# [Problem details]
Print every line of the material exactly.
----------------
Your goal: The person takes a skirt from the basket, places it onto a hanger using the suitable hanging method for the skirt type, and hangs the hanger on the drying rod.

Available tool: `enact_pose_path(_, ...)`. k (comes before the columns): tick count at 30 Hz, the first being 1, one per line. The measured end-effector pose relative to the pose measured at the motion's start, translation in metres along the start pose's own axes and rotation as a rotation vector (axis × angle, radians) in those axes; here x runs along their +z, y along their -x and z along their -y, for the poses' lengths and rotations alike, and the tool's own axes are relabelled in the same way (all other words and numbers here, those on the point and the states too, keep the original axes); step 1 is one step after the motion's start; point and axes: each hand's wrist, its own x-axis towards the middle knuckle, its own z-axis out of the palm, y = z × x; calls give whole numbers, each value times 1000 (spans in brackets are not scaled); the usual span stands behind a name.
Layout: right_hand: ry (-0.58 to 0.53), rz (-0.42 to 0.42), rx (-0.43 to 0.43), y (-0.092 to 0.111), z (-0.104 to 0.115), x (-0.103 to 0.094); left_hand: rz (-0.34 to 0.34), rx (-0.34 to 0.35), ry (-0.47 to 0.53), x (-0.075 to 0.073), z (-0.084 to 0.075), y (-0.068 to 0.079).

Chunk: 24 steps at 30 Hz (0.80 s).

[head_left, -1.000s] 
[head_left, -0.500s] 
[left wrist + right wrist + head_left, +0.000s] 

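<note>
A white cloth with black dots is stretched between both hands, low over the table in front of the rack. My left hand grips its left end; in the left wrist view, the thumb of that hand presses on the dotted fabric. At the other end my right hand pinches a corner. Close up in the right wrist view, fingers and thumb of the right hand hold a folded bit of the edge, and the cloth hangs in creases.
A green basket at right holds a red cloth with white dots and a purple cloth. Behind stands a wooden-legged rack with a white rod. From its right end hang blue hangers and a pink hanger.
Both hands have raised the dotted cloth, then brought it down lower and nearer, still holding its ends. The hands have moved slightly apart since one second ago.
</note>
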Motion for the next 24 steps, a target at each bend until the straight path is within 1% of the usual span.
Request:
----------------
# [Answer section]
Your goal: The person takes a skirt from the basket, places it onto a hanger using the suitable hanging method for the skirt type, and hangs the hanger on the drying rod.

Available tool: `enact_pose_path(_, ...)`. k (comes before the columns): tick count at 30 Hz, the first being 1, one per line. The measured end-effector pose relative to the pose measured at the motion's start, translation in metres along the start pose's own axes and rotation as a rotation vector (axis × angle, radians) in those axes; here x runs along their +z, y along their -x and z along their -y, for the poses' lengths and rotations alike, and the tool's own axes are relabelled in the same way (all other words and numbers here, those on the point and the states too, keep the original axes); step 1 is one step after the motion's start; point and axes: each hand's wrist, its own x-axis towards the middle knuckle, its own z-axis out of the palm, y = z × x; calls give whole numbers, each value times 1000 (spans in brackets are not scaled); the usual span stands behind a name.
Layout: right_hand: ry (-0.58 to 0.53), rz (-0.42 to 0.42), rx (-0.43 to 0.43), y (-0.092 to 0.111), z (-0.104 to 0.115), x (-0.103 to 0.094); left_hand: rz (-0.34 to 0.34), rx (-0.34 to 0.35), ry (-0.47 to 0.53), x (-0.075 to 0.073), z (-0.084 to 0.075), y (-0.068 to 0.079).

Chunk: 24 steps at 30 Hz (0.80 s).

[head_left, -1.000s] 
[head_left, -0.500s] 
[left wrist + right wrist + head_left, +0.000s] 

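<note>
A white cloth with black dots is stretched between both hands, low over the table in front of the rack. My left hand grips its left end; in the left wrist view, the thumb of that hand presses on the dotted fabric. At the other end my right hand pinches a corner. Close up in the right wrist view, fingers and thumb of the right hand hold a folded bit of the edge, and the cloth hangs in creases.
A green basket at right holds a red cloth with white dots and a purple cloth. Behind stands a wooden-legged rack with a white rod. From its right end hang blue hangers and a pink hanger.
Both hands have raised the dotted cloth, then brought it down lower and nearer, still holding its ends. The hands have moved slightly apart since one second ago.
</note>
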Motion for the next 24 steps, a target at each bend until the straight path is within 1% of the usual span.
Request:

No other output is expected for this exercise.